I’ve blogged quite a bit about adapting to change lately, and will continue to do so as banking-as-usual (BAU) is not an option. It’s similar to standing in the middle of the road. If you stand there for long enough, you’ll get run over. This is as true in banking: if you stop changing, you die. Now banks know this – they’re not stupid – and have been changing a lot over the past decades. Since I started in banking, we’ve seen the mass adoption of ATMs; the introduction, growth and move to offshoring call centres; the deployment of online and now mobile banking; the rise of algorithmic, high frequency trading; the drive towards server farms co-locating next to the stock exchanges; and the big trends towards blockchain, cloud and machine learning overall.
This is why banks are as strong today as they’ve ever been, and I think that anyone who says that banks don’t change or are doomed is an idiot. They’re not doomed unless they stop adapting to change and, so far, banks have done a pretty good job of adapting to change.
In fact, name me one bank that has failed due to technology? I cannot think of one. Ever.

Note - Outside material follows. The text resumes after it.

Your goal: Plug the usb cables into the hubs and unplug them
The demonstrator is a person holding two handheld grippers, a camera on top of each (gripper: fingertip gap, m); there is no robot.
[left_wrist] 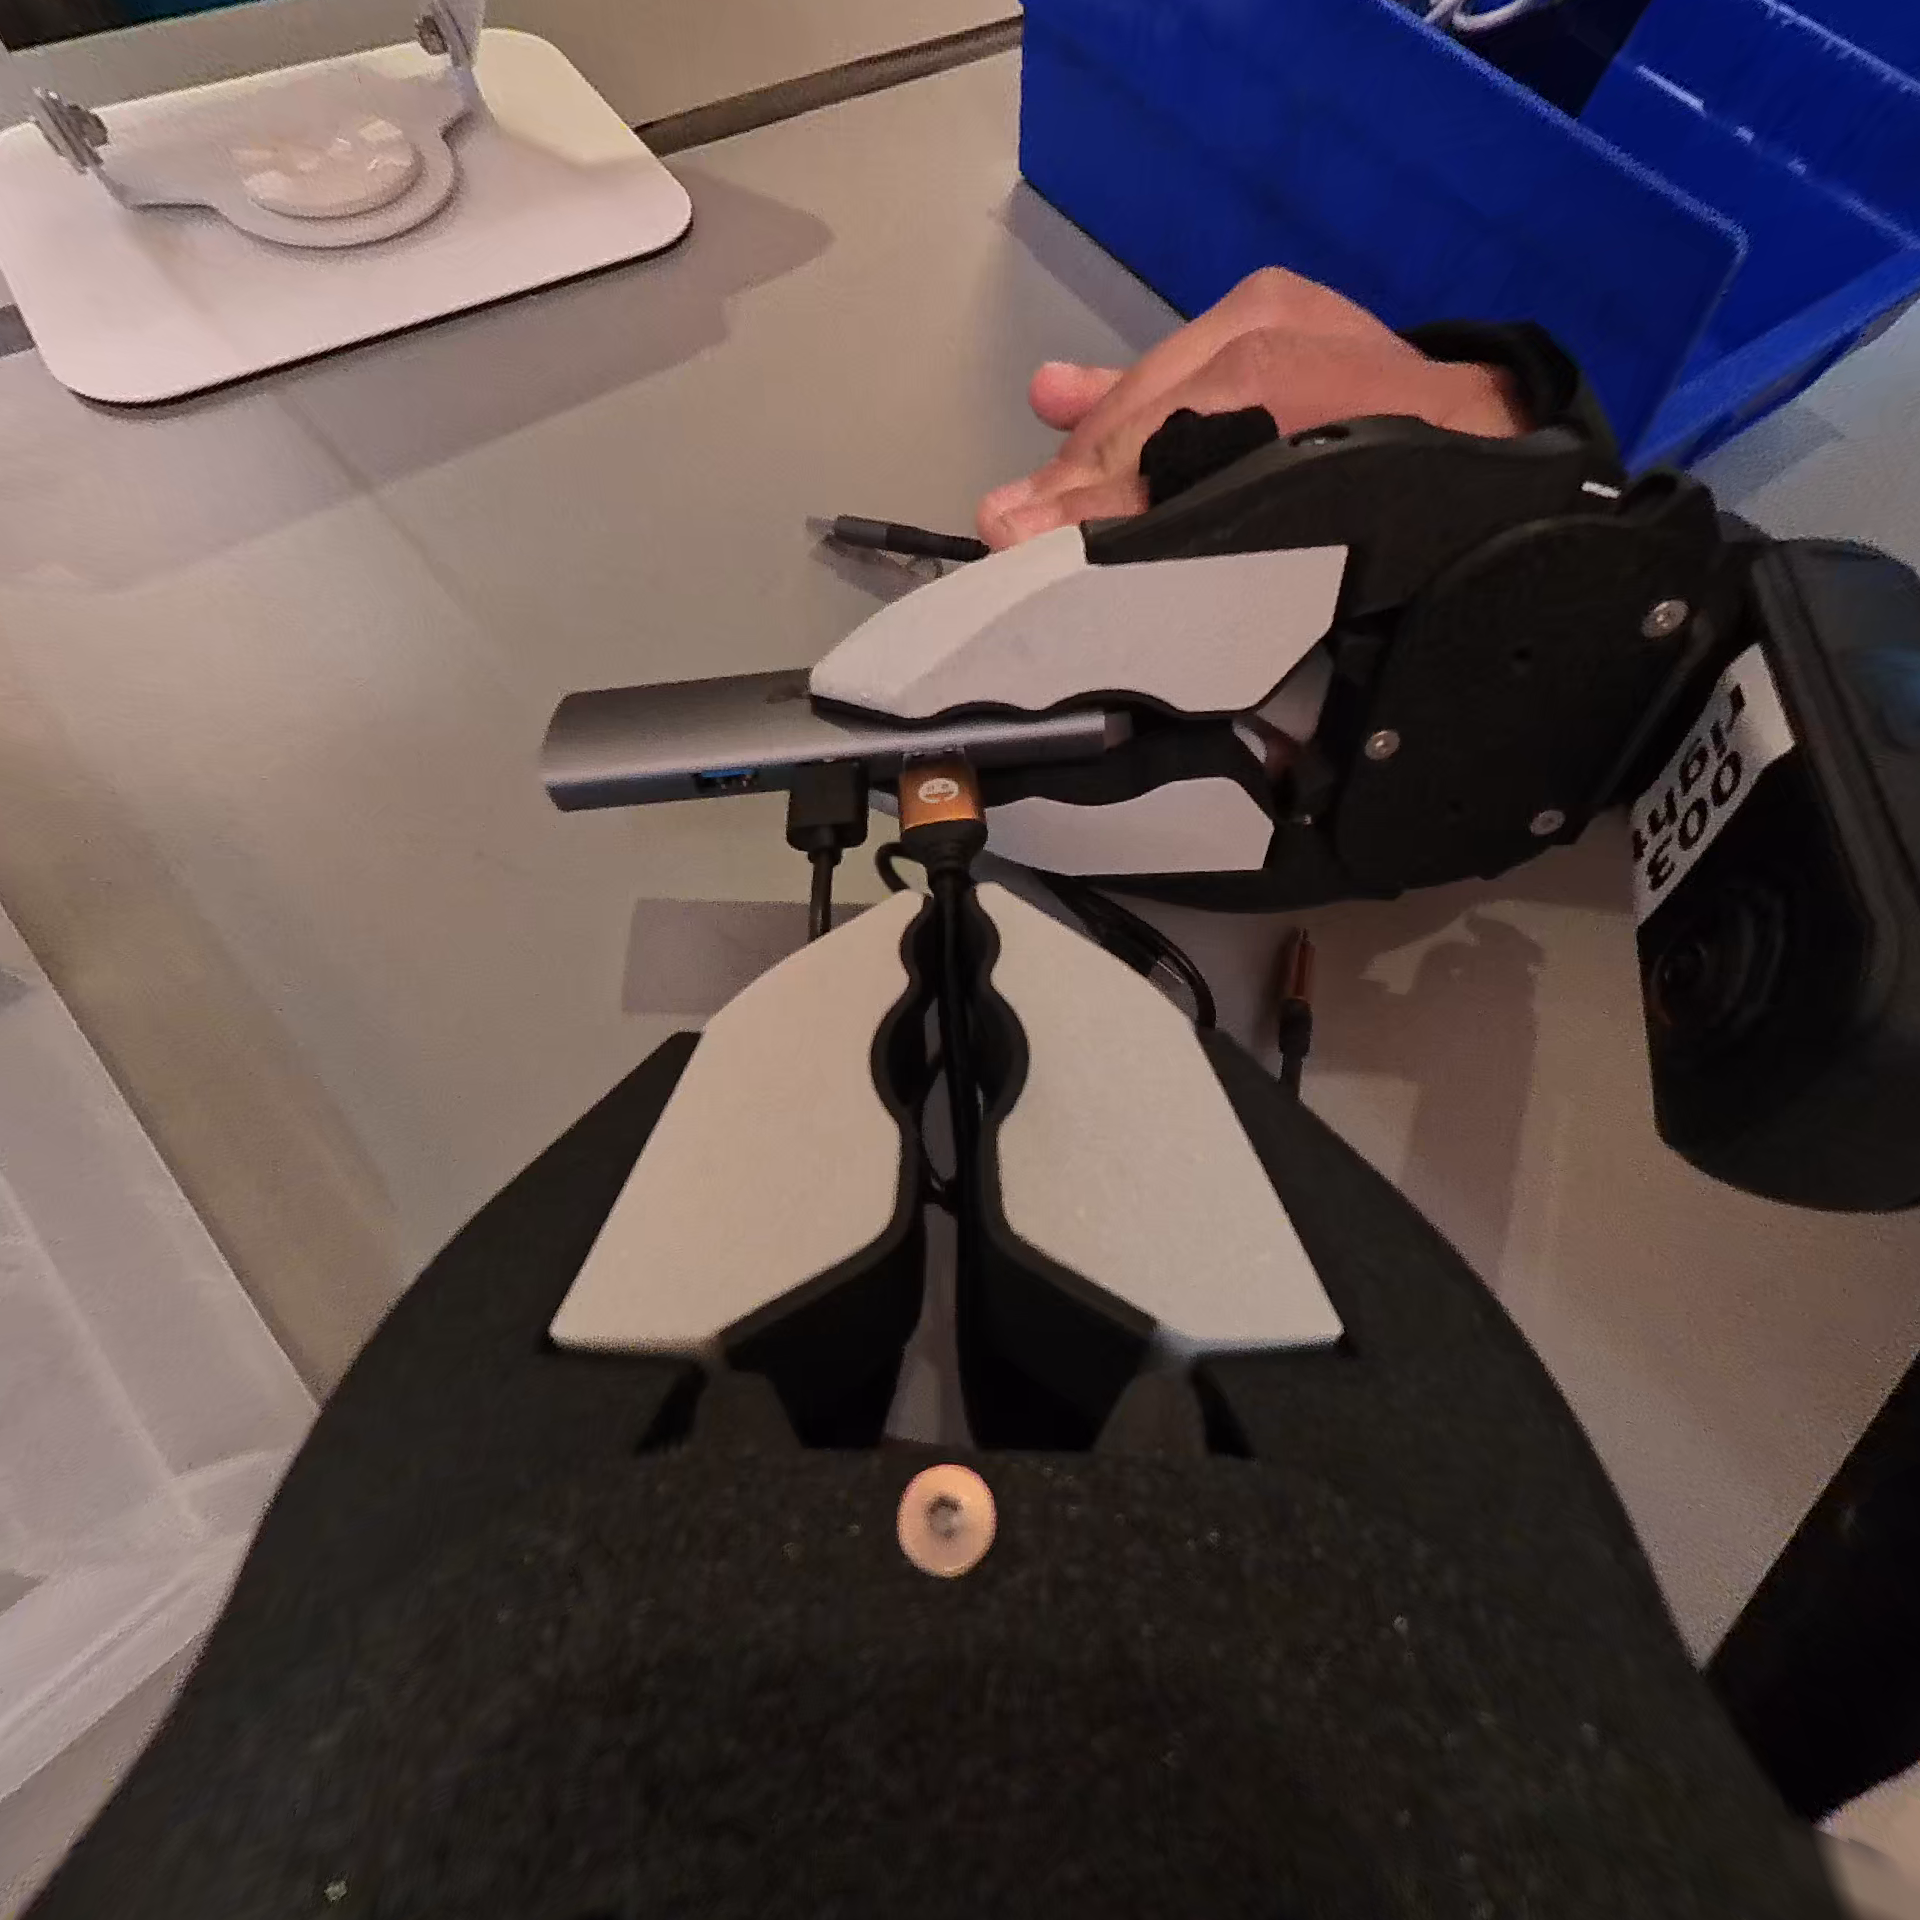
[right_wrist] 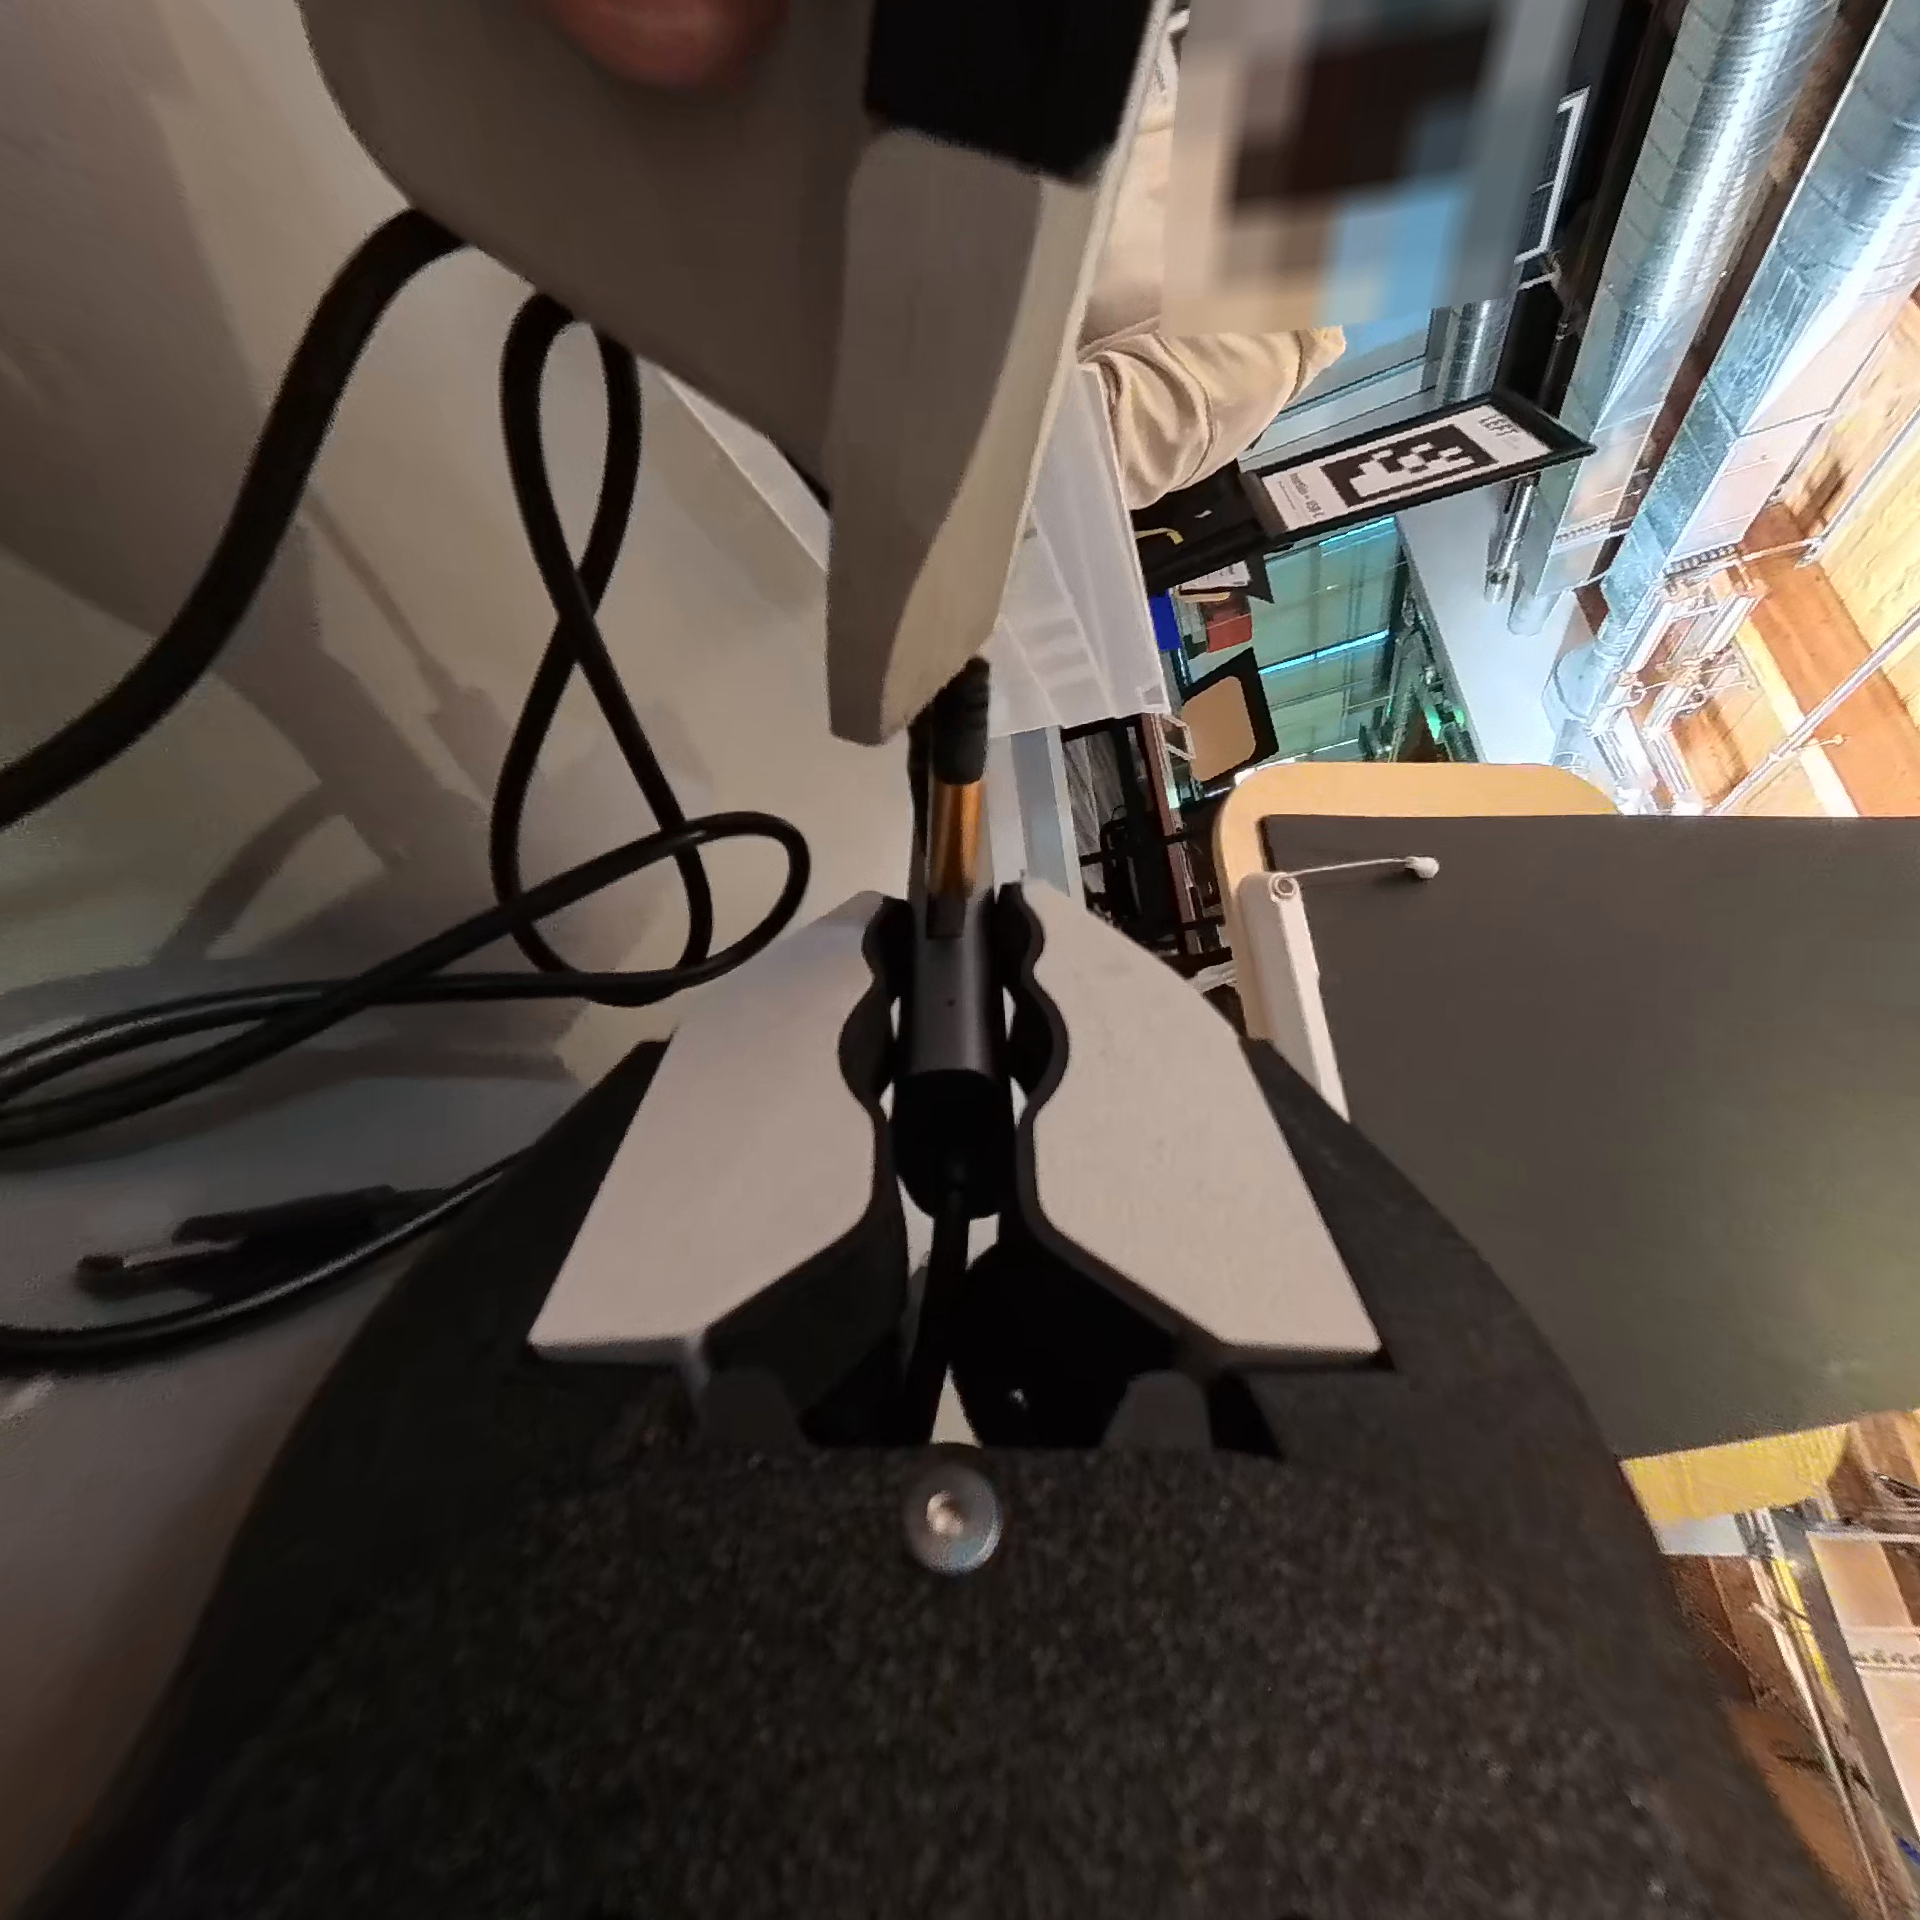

I can think of many who have failed due to poor risk management, but failing due to technology is just not happening. Will it?
Well, I guess it goes back to my story of the technologist who cried disintermediation: it will only happen if a bank resists change. If a bank resists the march of time and this was the point of my ticking timebomb blog yesterday. Banks will be doomed if they resist changing legacy systems, especially those at the core.
Now when I blog about getting rid of core systems, many people ping me a note saying it’s not necessary. You can build adjacent systems that such the data out of the legacy and analyse and use it to feed APIs and apps. In other words, you build middleware to reach into the graves of the old data processing systems and suck out their knowledge. I personally don’t think this is an advisable approach to a long-term future, as sucking the data out of the dead is not really a viable strategy for the next century, is it?